Image created by the author in the style of Andy Goldsworthy using ClipDrop

October, and the leaves hissed in the canopy above, like gravel on the seashore. The creaking and groaning of the larger boughs spoke of a restlessness in the air that had replaced the sleepy days of summer.

Even down on the woodland floor, the occasional gust lifted my hair, and the constant fall of leaves was like a rain of fire.

I stood and surveyed my work, bent to make a minor adjustment, then stood again and stepped back. I knew the mosaic of coloured leaves I’d been creating for the past while (time meant less in those days) would not last out the coming storm, but maybe it would remain long enough for a fellow walker in these woods to come across it with surprise and delight, a memory to help make their day.

If not, and subtly graded array of golden and crimson leaves, winding like a dragon between the tree roots, was whipped away in the wind before another human eye could see it, so be it. It didn’t matter.

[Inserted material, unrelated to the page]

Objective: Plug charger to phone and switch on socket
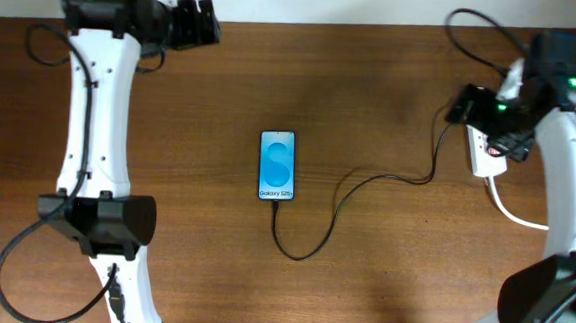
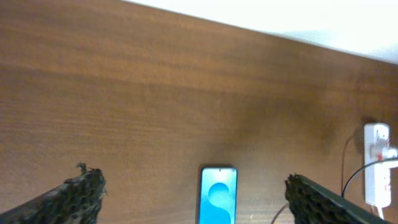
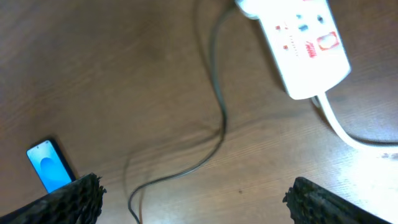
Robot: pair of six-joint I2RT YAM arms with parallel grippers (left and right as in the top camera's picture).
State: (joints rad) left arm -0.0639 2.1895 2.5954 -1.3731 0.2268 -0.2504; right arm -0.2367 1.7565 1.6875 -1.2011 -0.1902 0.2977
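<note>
Gaping empty: textured left pincer [image 2: 194, 182], right pincer [image 3: 196, 185]; slim phone [image 1: 277, 166], thin black charger [image 3: 219, 99] on wood-grain table [image 1: 373, 77].

- A slim black-edged smartphone with a bright blue screen [image 2: 217, 198] lies flat on the brown wood-grain bench [image 2: 155, 93], cut off by the lower frame edge.
- The left hand [image 2: 193, 179] is spread wide, with its dark textured fingers [image 2: 74, 196] well out on either side of the phone.
- Far right of the phone lies a white oblong power strip with red marks [image 2: 376, 163], with a thin black cable [image 2: 344, 174] curving just beside it.
</note>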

The value of this art was in its creation, not its permanence.

I was inspired, of course, by the work of Andy Goldsworthy, who’s sculptures of leaves, twigs, stones and even icicles adorned the glossy pages of a large ‘coffee table’ book I had at home.

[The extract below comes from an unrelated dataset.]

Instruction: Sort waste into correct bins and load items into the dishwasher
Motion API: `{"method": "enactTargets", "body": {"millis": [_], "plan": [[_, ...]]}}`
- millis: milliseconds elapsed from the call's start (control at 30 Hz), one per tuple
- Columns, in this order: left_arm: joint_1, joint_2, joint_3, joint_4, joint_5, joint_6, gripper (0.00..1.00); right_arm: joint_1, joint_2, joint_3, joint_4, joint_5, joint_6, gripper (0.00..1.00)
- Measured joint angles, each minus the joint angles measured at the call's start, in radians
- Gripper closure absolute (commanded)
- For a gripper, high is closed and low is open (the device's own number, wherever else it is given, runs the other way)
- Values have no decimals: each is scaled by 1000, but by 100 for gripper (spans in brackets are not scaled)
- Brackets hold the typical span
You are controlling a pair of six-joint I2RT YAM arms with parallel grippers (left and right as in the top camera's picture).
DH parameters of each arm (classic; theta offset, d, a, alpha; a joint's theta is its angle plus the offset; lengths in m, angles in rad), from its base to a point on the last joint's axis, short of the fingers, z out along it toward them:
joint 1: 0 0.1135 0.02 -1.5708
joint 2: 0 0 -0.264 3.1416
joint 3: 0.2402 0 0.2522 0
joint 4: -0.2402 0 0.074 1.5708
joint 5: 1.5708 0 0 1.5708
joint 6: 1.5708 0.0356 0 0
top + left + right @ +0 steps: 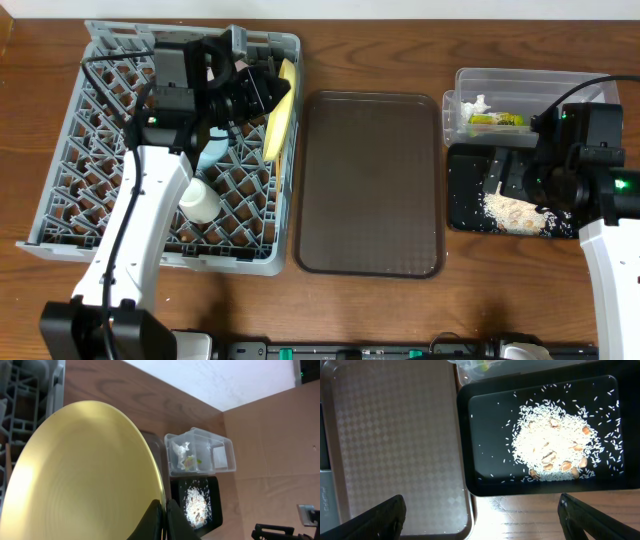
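My left gripper [165, 520] is shut on the rim of the round yellow plate [85, 475], which stands on edge at the right side of the grey dish rack [70, 150] in the overhead view [283, 110]. A light blue bowl [212, 152] and a small cream cup [200, 200] sit in the rack. My right gripper [480, 517] is open and empty, over the black tray [480, 440], which holds a pile of rice scraps [550, 445]. The clear tub [540, 85] holds the green-and-yellow wrapper [495, 119] and white tissue [478, 103].
The brown serving tray [370, 180] lies between the rack and the bins, with nothing on it. The clear tub [200, 455] and black tray [197, 502] also show past the plate in the left wrist view. Bare wood lies along the table's front.
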Motion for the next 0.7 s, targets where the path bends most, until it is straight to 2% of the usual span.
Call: {"method": "enactTargets", "body": {"millis": [267, 333, 367, 400, 467, 700], "plan": [[0, 56, 0, -7, -13, -1, 93, 0, 0, 0, -3, 0, 0, 5], [0, 74, 0, -14, -35, 20, 73, 0, 0, 0, -3, 0, 0, 5], [0, 82, 0, -17, -48, 41, 66, 0, 0, 0, -3, 0, 0, 5], [0, 87, -1, -17, -62, 60, 64, 0, 0, 0, -3, 0, 0, 5], [0, 93, -1, -19, -92, 117, 49, 0, 0, 0, -3, 0, 0, 3], [9, 85, -1, -44, -177, 248, 47, 0, 0, 0, 45, 0, 0, 1]]}}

That was before I had access to the internet. In many ways, Google killed the magic of the world. Nowadays, thousands of such creations can be viewed online at any time, but back then the beautiful works of ephemeral nature art between the covers of Goldsworthy’s book were the only examples I had, and I’d seen nothing else like them.

I spent hours in the woods, not exactly trying to emulate Goldsworthy’s creations, but inspired by him to create my own natural art from leaves, twigs and rocks. It was a kind of dynamic meditation that sometimes absorbed my attention for so long that my ever-present companion Annie, a chocolate Weimaraner with boundless energy, would eventually stop chasing the scents and rustles among the trees and undergrowth, and settle down by my side to wait.

Soothed by the soft hissing of the trees and the delicious mushroomy aroma of the deep humus, I would lose track of time. When I eventually…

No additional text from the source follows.